Work required:
An exact transcript of all the records is the expected answer.

▼

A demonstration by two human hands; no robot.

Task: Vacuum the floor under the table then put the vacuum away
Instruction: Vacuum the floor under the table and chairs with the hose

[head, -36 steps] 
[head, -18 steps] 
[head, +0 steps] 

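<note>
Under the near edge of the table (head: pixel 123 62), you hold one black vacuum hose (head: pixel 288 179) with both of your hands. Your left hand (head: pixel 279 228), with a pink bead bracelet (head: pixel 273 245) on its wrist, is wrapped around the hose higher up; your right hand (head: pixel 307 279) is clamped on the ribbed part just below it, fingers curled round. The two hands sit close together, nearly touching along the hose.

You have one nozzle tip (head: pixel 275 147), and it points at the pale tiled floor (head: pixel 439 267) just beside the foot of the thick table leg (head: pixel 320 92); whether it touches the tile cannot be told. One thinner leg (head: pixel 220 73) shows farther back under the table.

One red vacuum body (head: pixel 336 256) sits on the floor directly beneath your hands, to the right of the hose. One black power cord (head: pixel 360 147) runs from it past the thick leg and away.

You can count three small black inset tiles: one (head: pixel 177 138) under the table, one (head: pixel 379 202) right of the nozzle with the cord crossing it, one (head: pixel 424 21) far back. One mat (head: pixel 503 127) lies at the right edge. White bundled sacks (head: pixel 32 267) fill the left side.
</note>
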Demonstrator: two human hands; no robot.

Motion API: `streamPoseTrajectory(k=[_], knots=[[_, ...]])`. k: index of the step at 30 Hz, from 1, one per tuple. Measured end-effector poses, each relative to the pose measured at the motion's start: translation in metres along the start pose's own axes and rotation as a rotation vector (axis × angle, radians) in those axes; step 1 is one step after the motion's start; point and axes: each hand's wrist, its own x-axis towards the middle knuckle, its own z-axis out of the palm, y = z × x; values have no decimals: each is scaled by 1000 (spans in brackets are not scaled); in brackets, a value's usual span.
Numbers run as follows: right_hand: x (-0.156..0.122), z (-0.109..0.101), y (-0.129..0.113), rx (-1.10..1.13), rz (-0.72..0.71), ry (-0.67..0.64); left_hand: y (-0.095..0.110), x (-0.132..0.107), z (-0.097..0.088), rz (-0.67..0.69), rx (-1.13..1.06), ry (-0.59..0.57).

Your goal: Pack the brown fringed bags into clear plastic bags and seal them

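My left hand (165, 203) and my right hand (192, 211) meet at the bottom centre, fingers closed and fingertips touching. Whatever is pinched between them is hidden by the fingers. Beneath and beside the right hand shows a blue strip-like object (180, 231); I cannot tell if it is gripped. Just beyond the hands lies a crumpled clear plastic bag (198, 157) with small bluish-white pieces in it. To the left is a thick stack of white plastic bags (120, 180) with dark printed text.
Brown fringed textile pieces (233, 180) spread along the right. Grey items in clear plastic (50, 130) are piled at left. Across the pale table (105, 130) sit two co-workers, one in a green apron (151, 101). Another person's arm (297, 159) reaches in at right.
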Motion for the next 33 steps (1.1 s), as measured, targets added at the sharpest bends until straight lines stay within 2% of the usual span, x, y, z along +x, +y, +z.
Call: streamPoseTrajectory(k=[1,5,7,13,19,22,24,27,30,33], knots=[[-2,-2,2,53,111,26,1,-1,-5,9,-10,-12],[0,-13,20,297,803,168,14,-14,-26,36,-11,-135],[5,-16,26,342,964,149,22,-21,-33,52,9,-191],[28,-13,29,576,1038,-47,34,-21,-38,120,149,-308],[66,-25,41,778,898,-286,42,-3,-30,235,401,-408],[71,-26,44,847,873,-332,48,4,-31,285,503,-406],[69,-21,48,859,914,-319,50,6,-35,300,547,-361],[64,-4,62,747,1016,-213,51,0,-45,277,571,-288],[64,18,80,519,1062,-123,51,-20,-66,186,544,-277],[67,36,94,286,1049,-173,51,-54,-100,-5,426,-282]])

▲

Reply to the task:
A demonstration by two human hands; no robot.

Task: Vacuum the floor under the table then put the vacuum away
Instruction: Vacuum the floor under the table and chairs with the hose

[head, -36 steps] 
[head, -18 steps] 
[head, +0 steps] 

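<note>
Under the near edge of the table (head: pixel 123 62), you hold one black vacuum hose (head: pixel 288 179) with both of your hands. Your left hand (head: pixel 279 228), with a pink bead bracelet (head: pixel 273 245) on its wrist, is wrapped around the hose higher up; your right hand (head: pixel 307 279) is clamped on the ribbed part just below it, fingers curled round. The two hands sit close together, nearly touching along the hose.

You have one nozzle tip (head: pixel 275 147), and it points at the pale tiled floor (head: pixel 439 267) just beside the foot of the thick table leg (head: pixel 320 92); whether it touches the tile cannot be told. One thinner leg (head: pixel 220 73) shows farther back under the table.

One red vacuum body (head: pixel 336 256) sits on the floor directly beneath your hands, to the right of the hose. One black power cord (head: pixel 360 147) runs from it past the thick leg and away.

You can count three small black inset tiles: one (head: pixel 177 138) under the table, one (head: pixel 379 202) right of the nozzle with the cord crossing it, one (head: pixel 424 21) far back. One mat (head: pixel 503 127) lies at the right edge. White bundled sacks (head: pixel 32 267) fill the left side.
</note>
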Demonstrator: two human hands; no robot.

Motion API: `streamPoseTrajectory(k=[_], knots=[[_, ...]])`. k: index of the step at 30 Hz, from 1, one per tuple. Measured end-effector poses, each relative to the pose measured at the motion's start: translation in metres along the start pose's own axes and rotation as a rotation vector (axis × angle, radians) in those axes; step 1 is one step after the motion's start; point and axes: each hand's wrist, its own x-axis towards the middle knuckle, its own z-axis out of the palm, y = z × x; values have no decimals: each is scaled by 1000 (spans in brackets are not scaled); in brackets, a value's usual span.
Numbers run as follows: right_hand: x (-0.156..0.122), z (-0.109..0.101), y (-0.129..0.113), rx (-1.10..1.13), rz (-0.72..0.71), ry (-0.67..0.64); left_hand: y (-0.095..0.110), x (-0.132..0.107), z (-0.097..0.088), rz (-0.67..0.69), rx (-1.13..1.06), ry (-0.59..0.57).

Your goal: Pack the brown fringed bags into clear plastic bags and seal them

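My left hand (165, 203) and my right hand (192, 211) meet at the bottom centre, fingers closed and fingertips touching. Whatever is pinched between them is hidden by the fingers. Beneath and beside the right hand shows a blue strip-like object (180, 231); I cannot tell if it is gripped. Just beyond the hands lies a crumpled clear plastic bag (198, 157) with small bluish-white pieces in it. To the left is a thick stack of white plastic bags (120, 180) with dark printed text.
Brown fringed textile pieces (233, 180) spread along the right. Grey items in clear plastic (50, 130) are piled at left. Across the pale table (105, 130) sit two co-workers, one in a green apron (151, 101). Another person's arm (297, 159) reaches in at right.
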Motion for the next 33 steps (1.1 s), as measured, targets added at the sharpest bends until straight lines stay within 2% of the usual span, x, y, z along +x, +y, +z.
Call: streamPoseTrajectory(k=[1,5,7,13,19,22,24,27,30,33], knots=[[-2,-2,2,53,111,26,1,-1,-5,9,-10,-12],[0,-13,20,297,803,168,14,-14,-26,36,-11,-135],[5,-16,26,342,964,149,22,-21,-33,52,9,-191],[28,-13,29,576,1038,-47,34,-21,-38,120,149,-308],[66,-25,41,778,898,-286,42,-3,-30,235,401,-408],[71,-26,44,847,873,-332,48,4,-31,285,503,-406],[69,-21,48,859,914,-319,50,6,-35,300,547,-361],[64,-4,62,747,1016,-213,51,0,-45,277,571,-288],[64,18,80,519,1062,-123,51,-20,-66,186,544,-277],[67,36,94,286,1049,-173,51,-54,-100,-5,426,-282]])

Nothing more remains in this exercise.